• [What you will do]
Scan the listing below for the string "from" and copy each line where it turns up.

• [Raw data]
/---

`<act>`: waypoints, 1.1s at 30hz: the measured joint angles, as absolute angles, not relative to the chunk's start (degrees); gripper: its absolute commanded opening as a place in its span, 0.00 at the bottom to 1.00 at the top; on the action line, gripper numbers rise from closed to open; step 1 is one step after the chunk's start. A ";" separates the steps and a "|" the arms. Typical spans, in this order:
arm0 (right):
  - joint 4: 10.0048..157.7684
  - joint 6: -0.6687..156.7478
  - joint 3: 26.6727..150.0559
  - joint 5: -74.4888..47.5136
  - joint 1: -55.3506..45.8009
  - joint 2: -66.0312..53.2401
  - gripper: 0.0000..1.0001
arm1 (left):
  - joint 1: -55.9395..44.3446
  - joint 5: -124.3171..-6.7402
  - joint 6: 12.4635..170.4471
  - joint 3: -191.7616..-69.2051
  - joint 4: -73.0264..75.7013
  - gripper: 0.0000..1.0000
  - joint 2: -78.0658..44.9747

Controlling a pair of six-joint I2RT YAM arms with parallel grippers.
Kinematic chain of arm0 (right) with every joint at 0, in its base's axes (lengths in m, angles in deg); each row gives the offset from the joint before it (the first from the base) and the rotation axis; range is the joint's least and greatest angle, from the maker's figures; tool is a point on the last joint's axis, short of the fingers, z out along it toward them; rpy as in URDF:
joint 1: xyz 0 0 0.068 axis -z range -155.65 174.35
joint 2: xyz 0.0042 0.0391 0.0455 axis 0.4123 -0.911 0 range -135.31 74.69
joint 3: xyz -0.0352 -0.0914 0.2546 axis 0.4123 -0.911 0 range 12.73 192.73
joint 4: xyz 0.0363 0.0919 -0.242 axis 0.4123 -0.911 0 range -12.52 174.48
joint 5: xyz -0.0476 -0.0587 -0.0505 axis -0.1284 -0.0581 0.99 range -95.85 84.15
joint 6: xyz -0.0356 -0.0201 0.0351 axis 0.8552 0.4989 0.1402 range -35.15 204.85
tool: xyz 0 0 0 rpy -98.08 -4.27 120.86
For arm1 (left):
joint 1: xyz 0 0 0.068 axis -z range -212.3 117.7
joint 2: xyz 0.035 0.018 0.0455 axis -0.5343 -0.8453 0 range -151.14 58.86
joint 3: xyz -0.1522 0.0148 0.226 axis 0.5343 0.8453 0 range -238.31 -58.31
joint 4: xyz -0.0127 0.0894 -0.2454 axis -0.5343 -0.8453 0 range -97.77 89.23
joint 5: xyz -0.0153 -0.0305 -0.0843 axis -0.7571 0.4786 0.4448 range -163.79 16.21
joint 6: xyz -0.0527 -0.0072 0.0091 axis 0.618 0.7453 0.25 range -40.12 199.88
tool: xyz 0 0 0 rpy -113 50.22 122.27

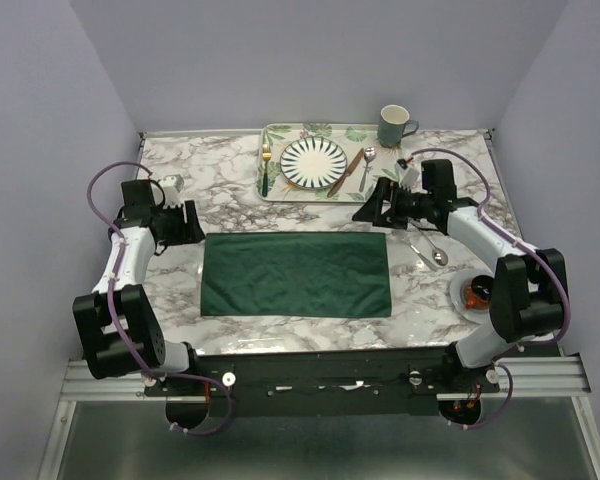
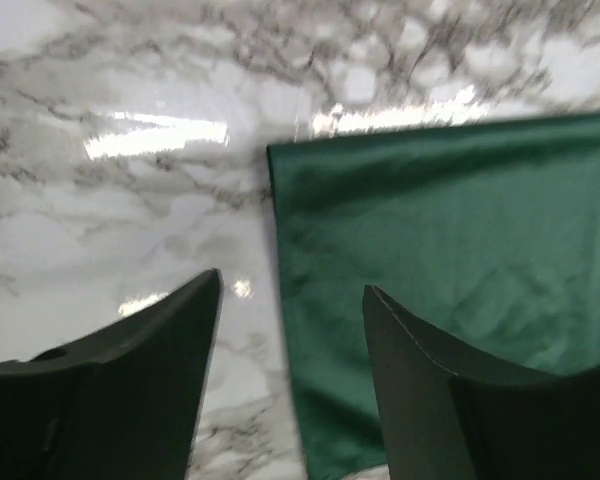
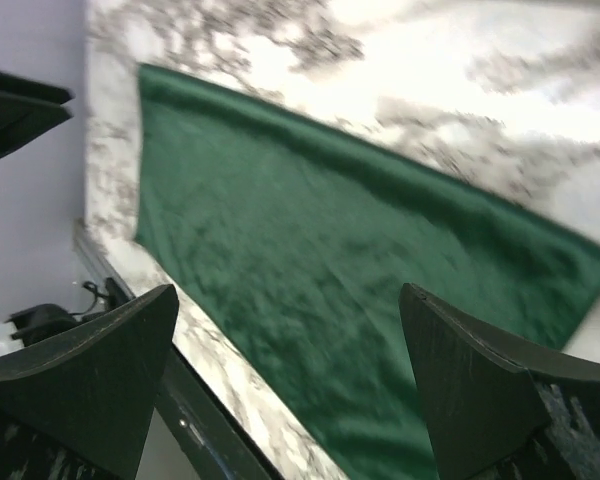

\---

• [Answer to the exercise]
`<act>`: waypoints, 1.1s at 30hz: the measured joint angles, as absolute angles, not relative to the chunk's start (degrees); gripper: its absolute commanded opening as a place in its span, 0.00 at the bottom to 1.00 at the top; on the action line, gripper numbers rise from closed to open; step 1 is one step after the chunk's start. A ";" separates the steps and a "|" the arms. Typical spans, in this order:
Kinematic chain of arm0 (right) with every joint at 0, in its base's axes (lengths in m, angles in deg); each row gives the offset from the joint before it (the first from the base) and the rotation axis; range is the joint's least and greatest angle, from the maker's figures; tool is a point on the last joint's axis, short of the fingers, z out along it toward them; rpy as in URDF:

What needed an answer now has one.